April 2, 2009, The IRIS Center

Alfredo Artiles discusses issues that might come up when teachers use standardized tests with English learners. He also shares his thoughts about reading instruction for these students (time: 7:17).

Questions asked of Alfredo Artiles in this audio:

  1. Professor Artiles, can you talk a bit about some of the issues related to ecological validity that instructors should be aware of when they test English learners?
  2. And what about culturally relevant text? Is using this kind of text the most effective way to increase student reading skills?

Alfredo Artiles

Alfredo Artiles, PhD
Professor, Division of Curriculum & Instruction
Arizona State University

Transcript: Alfredo Artiles, PhD

Alfredo Artiles discusses issues that might come up when teachers use standardized tests with English learners. He also shares his thoughts about reading instruction for these students (time: 7:17).

Narrator: This podcast is brought to you by the IRIS Center, a national center funded by the Office of Special Education Programs.

Alfredo Artiles is a professor at Arizona State University specializing in how constructions of difference (e.g., race, class, language background) influence schools’ responses to the needs of diverse students. In particular, his research examines special education placement practices. Some of his work tracks disability placement patterns as a way to inform further research and policy.

Narrator: Professor Artiles, can you talk a bit about some of the issues related to ecological validity that instructors should be aware of when they test English learners?

Alfredo Artiles: Ecological validity is defined as “the extent to which behavior sampled in one setting can be taken as characteristic of an individual’s cognitive processing in a range of all the settings.” We assume, for example, in intelligence testing that all of those items and questions will be representative of how people process information and engage in thinking practices in a range of other settings. Well, that’s not always the case, depending on who is been involved in the use of the test. So, in order to be ecologically valid, you have to meet conditions. One is target situations that are going to be included in the test or the measure that are authentic to the person’s routine experiences. And that’s when you run into trouble, that often times a lot of these kids—especially those kids from low-income, racial and linguistically different backgrounds—are being asked to respond to situations or items or questions that are not aligned or authentic to their person’s routine experiences. The second condition to be ecologically valid will be to work in settings that accurately resemble the individual’s socio-cultural everyday milieu. To what extent is this person and the communities from which the person comes familiar with the social situation of the test? To what extent are they familiar with sitting in contexts that are completely detached from meaningful practices to answer questions the way you are asking them to answer the questions during the testing? When you are actually sitting in front of a child and you are engaged in a number of social practices with this individual, that may or may not be culturally loaded. For example, the fact that you are sitting in front of a child and you’re asking questions that are supposedly known-answer questions might be perceived by that person as illogical or crazy or tricky. So it might be that the person that is taking the test, the child, is coming from a community in which their linguistic practices do not include the use of known-answer questions; you never ask questions to which you know the answer already. If you do that, there must be something wrong, there must be something tricky, you don’t want to be trapped into some weird situation, and therefore you might decide not to answer those questions.

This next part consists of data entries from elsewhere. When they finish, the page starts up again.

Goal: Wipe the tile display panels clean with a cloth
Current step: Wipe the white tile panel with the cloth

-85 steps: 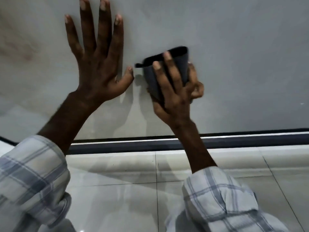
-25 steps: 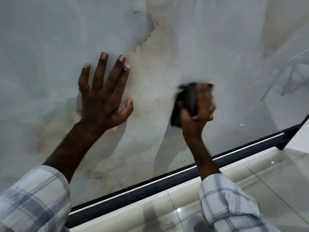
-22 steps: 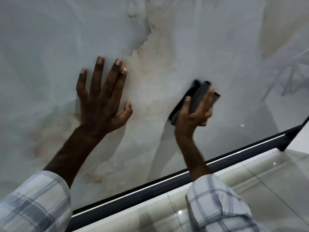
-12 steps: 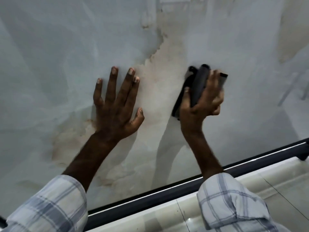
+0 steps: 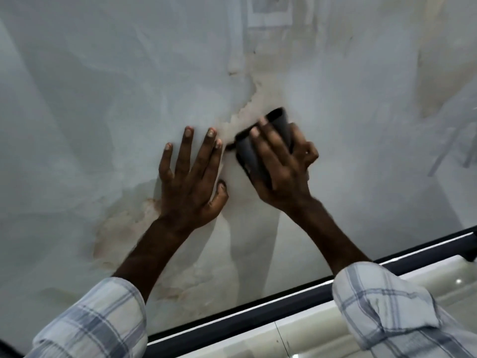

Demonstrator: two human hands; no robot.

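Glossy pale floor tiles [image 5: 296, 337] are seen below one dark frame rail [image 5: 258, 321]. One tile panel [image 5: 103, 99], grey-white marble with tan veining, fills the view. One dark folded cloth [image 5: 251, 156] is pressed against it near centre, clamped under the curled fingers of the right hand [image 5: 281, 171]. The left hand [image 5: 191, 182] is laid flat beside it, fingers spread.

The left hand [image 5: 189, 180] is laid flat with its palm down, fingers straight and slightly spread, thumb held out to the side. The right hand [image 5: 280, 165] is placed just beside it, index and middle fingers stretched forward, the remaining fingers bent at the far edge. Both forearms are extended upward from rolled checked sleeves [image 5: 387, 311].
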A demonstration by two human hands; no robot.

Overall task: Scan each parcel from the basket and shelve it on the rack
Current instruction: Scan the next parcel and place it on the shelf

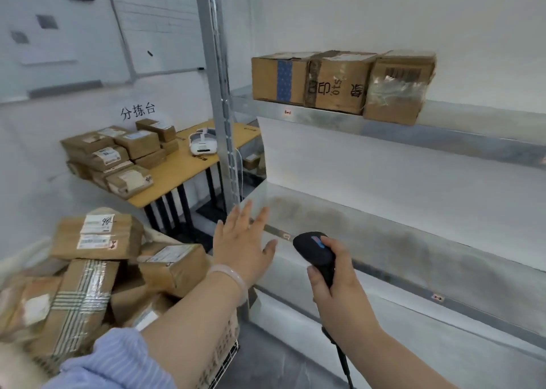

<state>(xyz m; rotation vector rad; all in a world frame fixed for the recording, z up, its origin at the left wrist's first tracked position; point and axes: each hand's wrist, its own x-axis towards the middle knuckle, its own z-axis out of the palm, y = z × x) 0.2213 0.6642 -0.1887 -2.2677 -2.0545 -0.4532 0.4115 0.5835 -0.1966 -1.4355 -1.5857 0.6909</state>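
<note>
— Brown cardboard parcels: where from the hands?
— Heaped in the white lattice basket, from eight to nine o'clock of the left hand. Nearest: small brown box with a white label, just beside that wrist, at eight o'clock.
— Long axis of that box?
— Roughly nine-to-three, right end tipped slightly up. Label face upward, so probably scannable with little turning.
— State of the hands?
— Left one released, fingers straight and spread, holding nothing, hovering before the near corner of the grey metal rack. At its three o'clock, the right hand wrapped round the black handheld scanner, head uppermost.
— Nearer hand for the pick?
— Left, clearly; right occupied and farther off. Likely next: reach across to eight o'clock, lift, bring label under scanner.
— Shelf space?
— Three worn cardboard boxes on the upper shelf at one o'clock; lower shelf straight ahead at twelve.
</note>
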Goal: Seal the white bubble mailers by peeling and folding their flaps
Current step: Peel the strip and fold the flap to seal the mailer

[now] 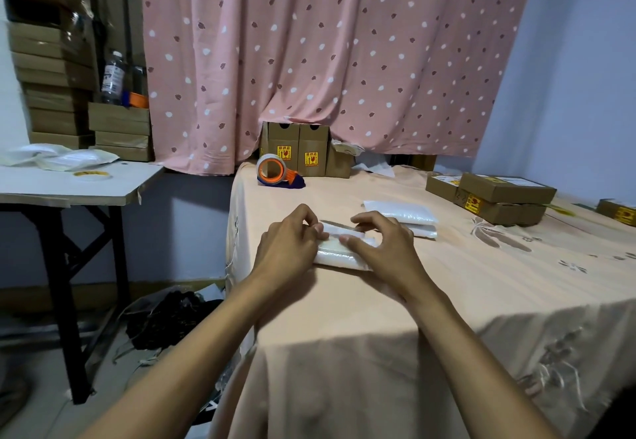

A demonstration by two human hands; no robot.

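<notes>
Mailer (pixel 339 255), white and bubbly, lies flat on the peach cloth surface (pixel 447 283); left hand (pixel 289 249) at 9 o'clock and right hand (pixel 385 249) at 3 pinch its flap (pixel 339 229).

Bare tablecloth (pixel 447 287) right of hands; mailer stack (pixel 401 213) beyond.

Pink spotted curtain (pixel 327 60), pale blue wall (pixel 571 77), peach-clothed table (pixel 481 283), white folding side table (pixel 69 184), dim light
</notes>
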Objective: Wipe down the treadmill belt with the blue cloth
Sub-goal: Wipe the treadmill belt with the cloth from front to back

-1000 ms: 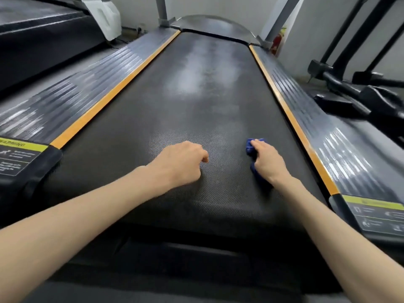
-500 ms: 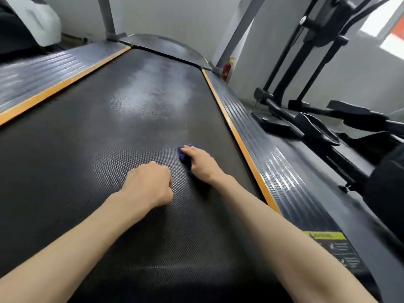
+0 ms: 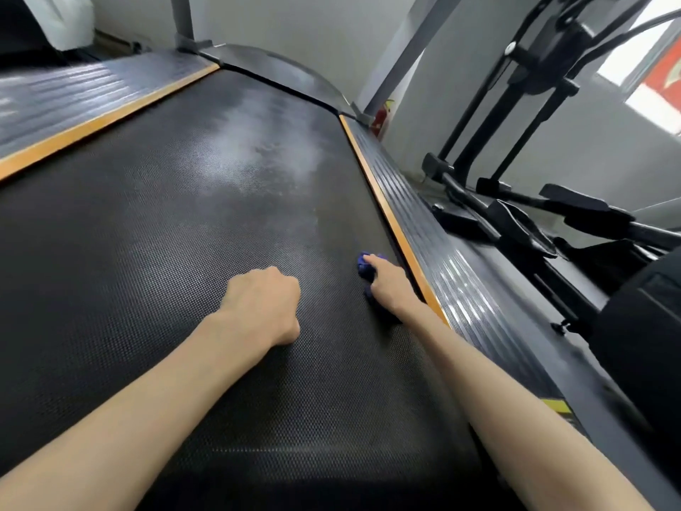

Narrator: And what about culturally relevant text? Is using this kind of text the most effective way to increase student reading skills?

Alfredo Artiles: In order to make reading instruction more relevant, you don’t have to rely solely on text that makes sense to the kids. I mean, that’s one way to do that. There are a number of ways in which that you can make curriculum adaptations. One of them is include stories about Native American students if you have Native American students in the classroom, and so forth.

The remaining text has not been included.